Later this year, the company will undergo its first major negotiations process with a major online travel agency since closing the Starwood deal in 2016.
Sorenson noted that Starwood’s portfolio historically relied more heavily on online travel agency and third-party bookings but that “as loyalty gets stronger, and as the clarity of the benefits to loyalty become clearer, we feel really good about our ability to drive direct booking through the cycle.”
He added that despite “fairly anemic demand growth” there’s been a “great shift toward direct channels in the last few years.”
An Update on Sheraton
Sorenson also gave investors an update on the status of the repositioning of the Sheraton brand. He said that “work is well under way” in terms of turning the brand around, and that the company has “culled 5,000 Sheraton rooms in 2017” and plans to “cull a bit less than that in 2018.”

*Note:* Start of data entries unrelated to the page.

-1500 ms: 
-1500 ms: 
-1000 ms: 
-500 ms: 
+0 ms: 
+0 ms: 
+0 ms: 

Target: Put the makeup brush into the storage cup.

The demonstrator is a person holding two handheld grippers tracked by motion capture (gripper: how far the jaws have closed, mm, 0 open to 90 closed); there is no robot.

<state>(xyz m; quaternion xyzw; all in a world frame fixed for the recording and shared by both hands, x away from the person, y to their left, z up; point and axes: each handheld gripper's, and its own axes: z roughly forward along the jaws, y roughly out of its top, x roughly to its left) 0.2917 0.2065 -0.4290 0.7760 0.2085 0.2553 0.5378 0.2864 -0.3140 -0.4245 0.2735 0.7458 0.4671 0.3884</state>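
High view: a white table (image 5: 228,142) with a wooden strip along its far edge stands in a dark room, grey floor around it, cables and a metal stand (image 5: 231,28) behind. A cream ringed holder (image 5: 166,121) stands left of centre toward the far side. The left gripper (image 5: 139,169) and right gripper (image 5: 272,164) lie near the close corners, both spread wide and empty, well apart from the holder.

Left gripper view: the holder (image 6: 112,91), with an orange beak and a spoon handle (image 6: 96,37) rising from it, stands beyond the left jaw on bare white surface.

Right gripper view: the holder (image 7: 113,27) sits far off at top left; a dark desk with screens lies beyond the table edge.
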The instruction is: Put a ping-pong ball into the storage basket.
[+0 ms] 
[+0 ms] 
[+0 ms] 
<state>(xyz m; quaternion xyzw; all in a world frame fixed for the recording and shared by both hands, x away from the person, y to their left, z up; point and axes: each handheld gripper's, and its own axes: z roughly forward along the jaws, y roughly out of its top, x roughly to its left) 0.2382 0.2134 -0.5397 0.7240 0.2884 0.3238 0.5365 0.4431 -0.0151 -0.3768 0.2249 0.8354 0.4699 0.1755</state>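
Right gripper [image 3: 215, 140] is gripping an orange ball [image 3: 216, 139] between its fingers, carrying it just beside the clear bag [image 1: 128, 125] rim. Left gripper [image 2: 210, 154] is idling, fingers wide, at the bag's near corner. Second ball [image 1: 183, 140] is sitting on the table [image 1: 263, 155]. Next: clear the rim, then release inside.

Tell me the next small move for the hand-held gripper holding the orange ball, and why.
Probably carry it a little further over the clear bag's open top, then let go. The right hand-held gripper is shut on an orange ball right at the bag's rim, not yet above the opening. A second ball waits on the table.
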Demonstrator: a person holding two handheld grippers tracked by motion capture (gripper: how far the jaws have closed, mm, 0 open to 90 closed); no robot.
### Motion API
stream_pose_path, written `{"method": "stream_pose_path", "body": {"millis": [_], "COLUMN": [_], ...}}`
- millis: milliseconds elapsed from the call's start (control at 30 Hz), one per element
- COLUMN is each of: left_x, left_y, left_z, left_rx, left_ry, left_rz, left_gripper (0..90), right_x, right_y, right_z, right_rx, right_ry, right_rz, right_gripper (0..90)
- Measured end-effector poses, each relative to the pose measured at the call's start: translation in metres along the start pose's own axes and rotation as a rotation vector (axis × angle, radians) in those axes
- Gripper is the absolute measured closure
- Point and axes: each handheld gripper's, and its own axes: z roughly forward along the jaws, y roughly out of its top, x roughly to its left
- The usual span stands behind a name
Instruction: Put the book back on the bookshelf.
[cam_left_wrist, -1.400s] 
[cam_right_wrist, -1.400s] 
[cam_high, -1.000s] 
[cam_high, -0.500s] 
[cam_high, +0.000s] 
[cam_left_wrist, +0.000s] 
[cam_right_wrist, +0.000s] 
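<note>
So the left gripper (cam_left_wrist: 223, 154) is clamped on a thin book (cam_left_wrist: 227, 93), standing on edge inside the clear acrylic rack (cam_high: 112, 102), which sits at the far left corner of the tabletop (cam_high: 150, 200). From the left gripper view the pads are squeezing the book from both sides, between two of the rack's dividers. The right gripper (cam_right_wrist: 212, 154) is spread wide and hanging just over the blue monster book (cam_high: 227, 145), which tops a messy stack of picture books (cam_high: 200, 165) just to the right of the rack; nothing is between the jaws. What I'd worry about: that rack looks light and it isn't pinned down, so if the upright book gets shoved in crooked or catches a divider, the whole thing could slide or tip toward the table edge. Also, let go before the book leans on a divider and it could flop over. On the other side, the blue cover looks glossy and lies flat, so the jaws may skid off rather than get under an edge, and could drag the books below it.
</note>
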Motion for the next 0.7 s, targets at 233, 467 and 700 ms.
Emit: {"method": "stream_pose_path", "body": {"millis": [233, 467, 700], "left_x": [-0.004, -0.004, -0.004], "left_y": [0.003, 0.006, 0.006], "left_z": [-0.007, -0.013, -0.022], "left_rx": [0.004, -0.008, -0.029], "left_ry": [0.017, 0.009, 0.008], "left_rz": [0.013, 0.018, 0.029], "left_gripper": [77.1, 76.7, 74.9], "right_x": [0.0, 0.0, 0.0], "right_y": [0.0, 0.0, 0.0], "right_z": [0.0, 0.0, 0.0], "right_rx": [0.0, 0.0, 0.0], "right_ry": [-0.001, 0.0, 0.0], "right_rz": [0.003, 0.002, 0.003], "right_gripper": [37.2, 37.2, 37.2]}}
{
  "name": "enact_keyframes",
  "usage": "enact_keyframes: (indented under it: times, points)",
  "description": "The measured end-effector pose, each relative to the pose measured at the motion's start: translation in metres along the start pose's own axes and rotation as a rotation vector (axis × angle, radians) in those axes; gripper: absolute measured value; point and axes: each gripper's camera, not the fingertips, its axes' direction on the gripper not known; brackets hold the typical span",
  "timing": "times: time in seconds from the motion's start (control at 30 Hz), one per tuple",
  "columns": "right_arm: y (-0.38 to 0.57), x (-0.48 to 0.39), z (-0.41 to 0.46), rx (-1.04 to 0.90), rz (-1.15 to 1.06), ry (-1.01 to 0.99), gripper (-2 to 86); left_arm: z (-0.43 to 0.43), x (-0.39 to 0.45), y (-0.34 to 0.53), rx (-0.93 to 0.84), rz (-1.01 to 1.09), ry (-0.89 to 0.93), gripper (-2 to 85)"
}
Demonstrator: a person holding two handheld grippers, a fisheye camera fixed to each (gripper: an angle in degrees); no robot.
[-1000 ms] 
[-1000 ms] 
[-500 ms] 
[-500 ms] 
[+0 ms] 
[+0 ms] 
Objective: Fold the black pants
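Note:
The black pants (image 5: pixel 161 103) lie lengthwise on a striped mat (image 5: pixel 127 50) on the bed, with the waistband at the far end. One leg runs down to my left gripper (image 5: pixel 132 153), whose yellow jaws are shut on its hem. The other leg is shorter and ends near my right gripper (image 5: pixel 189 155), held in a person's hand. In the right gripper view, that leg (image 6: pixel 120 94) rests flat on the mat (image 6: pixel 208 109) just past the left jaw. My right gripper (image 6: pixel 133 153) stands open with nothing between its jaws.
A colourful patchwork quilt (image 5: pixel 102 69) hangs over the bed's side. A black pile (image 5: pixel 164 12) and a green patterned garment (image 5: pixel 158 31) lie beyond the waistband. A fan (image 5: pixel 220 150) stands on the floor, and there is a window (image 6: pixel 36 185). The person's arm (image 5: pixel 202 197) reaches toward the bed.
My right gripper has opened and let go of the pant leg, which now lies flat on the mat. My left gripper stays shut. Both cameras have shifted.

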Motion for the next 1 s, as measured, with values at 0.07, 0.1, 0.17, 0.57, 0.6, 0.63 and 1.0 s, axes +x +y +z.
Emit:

Sheraton, like Radisson, has been undergoing a repositioning to improve its branding, especially in North America. By culling, or removing the worst hotels in the brand, Marriott is attempting to raise the standards for the brand and improve its reputation
On International Inbound Travel
Sorenson echoed similar sentiments to what Hilton CEO Nassetta said Wednesday regarding international inbound travel to the United States in 2017. He said that while it’s hard to pinpoint exactly what the numbers are, he estimated that the data suggests that international arrivals to the U.S. were down approximately 4 to 5 percent in 2017, while international travel worldwide was up 7 percent.
“We’re losing share,” Sorenson said. He noted that in New York City, for example, Marriott’s hotels saw a drop in international arrivals by about 7 to 8 percent.
And he reiterated a point he’s emphasized many times: that security and border protection are crucial, but that those objectives can be accomplished while also welcoming international visitors to the U.S.
Last month, Sorenson penned an article in Skift that talked about his hopes for establishing a Known Traveler Digital Identity initiative.
Both the fourth quarter of 2017 and entire year were “better than expected” for the company.
“The numbers are the icing on the cake for a terrific year in 2017 for Marriott,” Sorenson said in the opening to his prepared remarks.
He said the company has seen record levels of occupancy and that the global travel industry overall “has never been more exciting or offered better opportunities.”
Marriott reported a 7.7 percent increase in fourth-quarter revenues, and its revenue grew to $5.88 billion in the quarter ending on December 31, up from $5.46 billion last year.
Global system-wide comparable revenue per available room increased 4.6 percent in the fourth quarter, and rose 3.9 percent in North America. For the full year, the number was up 3.1 percent globally and up 2.1 percent in North America.
In 2017, the company also added more than 76,000 rooms.
Sorenson also noted that the company would allocate a total of $140 million to investing in associate support programs for its employees, $70 million of which will be funded by the company and the rest coming from Marriott’s sale of procurement specialist Avendra.
While he didn’t say whether any of that money would come from recent changes to U.S. tax reform, Sorenson did note that the company’s effective tax rate should drop by eight points to roughly 22 percent and said there was a “stronger economic climate in the U.S.”